# Anyone used dvc-rental.com?



## janej (Dec 12, 2017)

Are they reputable?   They claim they pay $14 per points for all points.    

Thanks,

Jane


----------



## Mike5813 (Dec 16, 2017)

Yes. They are wonderful to work with


----------



## bendadin (Dec 17, 2017)

janej said:


> Are they reputable?   They claim they pay $14 per points for all points.
> 
> Thanks,
> 
> Jane



I see members getting more than that for their points. And there are plenty of people looking for points.


----------



## Dean (Dec 17, 2017)

bendadin said:


> I see members getting more than that for their points. And there are plenty of people looking for points.


This is the same to slightly more than David pays.  I believe his is currently $14 for higher demand resorts and $13 for the others.  They rent for more and the margin is their profit.  For less hassle and less risk it's worth it for some, not for others.  One thing to add is that I think they will send you a 1099 which I don't see as a big deal since one owes income taxes on it anyway in the US but some do.


----------



## janej (Dec 31, 2017)

Dean said:


> This is the same to slightly more than David pays.  I believe his is currently $14 for higher demand resorts and $13 for the others.  They rent for more and the margin is their profit.  For less hassle and less risk it's worth it for some, not for others.  One thing to add is that I think they will send you a 1099 which I don't see as a big deal since one owes income taxes on it anyway in the US but some do.



Thanks, Dean!

You mean dvc-rentals.com sent you 1099?    That is not an issue except I prefer not to disclose my SSN for such a transaction.    I just noticed that http://dvcrentalstore.com pops up at the top of my google search.    They claim to pay $14.5 per point.  Anyone worked with them in the past?

Jane


----------



## Trudyt623 (Jan 1, 2018)

I used them in September to rent points that were expiring in February and it went smoothly.

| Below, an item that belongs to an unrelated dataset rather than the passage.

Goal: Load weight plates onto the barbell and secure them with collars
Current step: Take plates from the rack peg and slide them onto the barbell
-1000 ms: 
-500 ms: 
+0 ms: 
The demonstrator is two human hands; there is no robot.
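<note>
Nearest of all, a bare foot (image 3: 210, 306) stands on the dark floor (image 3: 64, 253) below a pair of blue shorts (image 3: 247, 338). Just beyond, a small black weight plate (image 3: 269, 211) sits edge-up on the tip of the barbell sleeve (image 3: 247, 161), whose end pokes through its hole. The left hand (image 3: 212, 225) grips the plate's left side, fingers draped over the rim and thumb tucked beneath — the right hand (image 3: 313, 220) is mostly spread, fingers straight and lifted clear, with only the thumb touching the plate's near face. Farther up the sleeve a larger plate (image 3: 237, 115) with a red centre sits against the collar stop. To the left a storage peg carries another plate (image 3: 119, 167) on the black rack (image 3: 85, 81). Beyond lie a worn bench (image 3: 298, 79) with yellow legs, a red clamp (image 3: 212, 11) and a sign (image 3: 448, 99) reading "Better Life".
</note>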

I received 70% of the money after booking and will receive the balance at check in.


----------



## Dean (Jan 1, 2018)

janej said:


> Thanks, Dean!
> 
> You mean dvc-rentals.com sent you 1099?    That is not an issue except I prefer not to disclose my SSN for such a transaction.    I just noticed that http://dvcrentalstore.com pops up at the top of my google search.    They claim to pay $14.5 per point.  Anyone worked with them in the past?
> 
> Jane


I don't use a rental broker, I prefer to rent my points privately when I do so, just passing on information .  I net more and in many ways, I find it easier and less risky.  By law they are supposed to send you a 1099 in this situation.  David's doesn't because they are based in Canada but the member would still be responsible for any taxes and expected to disclose the income.  It's going to be basically impossible to meet the criteria for 2 free rental weeks a year with DVC like you might for a Condo or Fractional.


----------



## icydog (Jan 5, 2018)

I rent my points myself.. I get more money. There's no 1099. I pick and choose my renters. And I get paid as soon as I send out my PayPal invoice. I don't allow refunds.   I hate waiting for money--- that's the number one reason I don't use brokers. As soon as the points are out of my account I cannot use them. So I want my money then and there.


----------



## Jayco29D (Jan 6, 2018)

icydog said:


> I rent my points myself.. I get more money. There's no 1099. I pick and choose my renters. And I get paid as soon as I send out my PayPal invoice. I don't allow refunds.   I hate waiting for money--- that's the number one reason I don't use brokers. As soon as the points are out of my account I cannot use them. So I want my money then and there.



Where do you rent yourself i.e. what websites do you advertise on? Can you describe your process a bit more?


----------



## elleny76 (Jan 15, 2018)

janej said:


> Are they reputable?   They claim they pay $14 per points for all points.
> 
> Thanks,
> 
> Jane


100% Reccomended


----------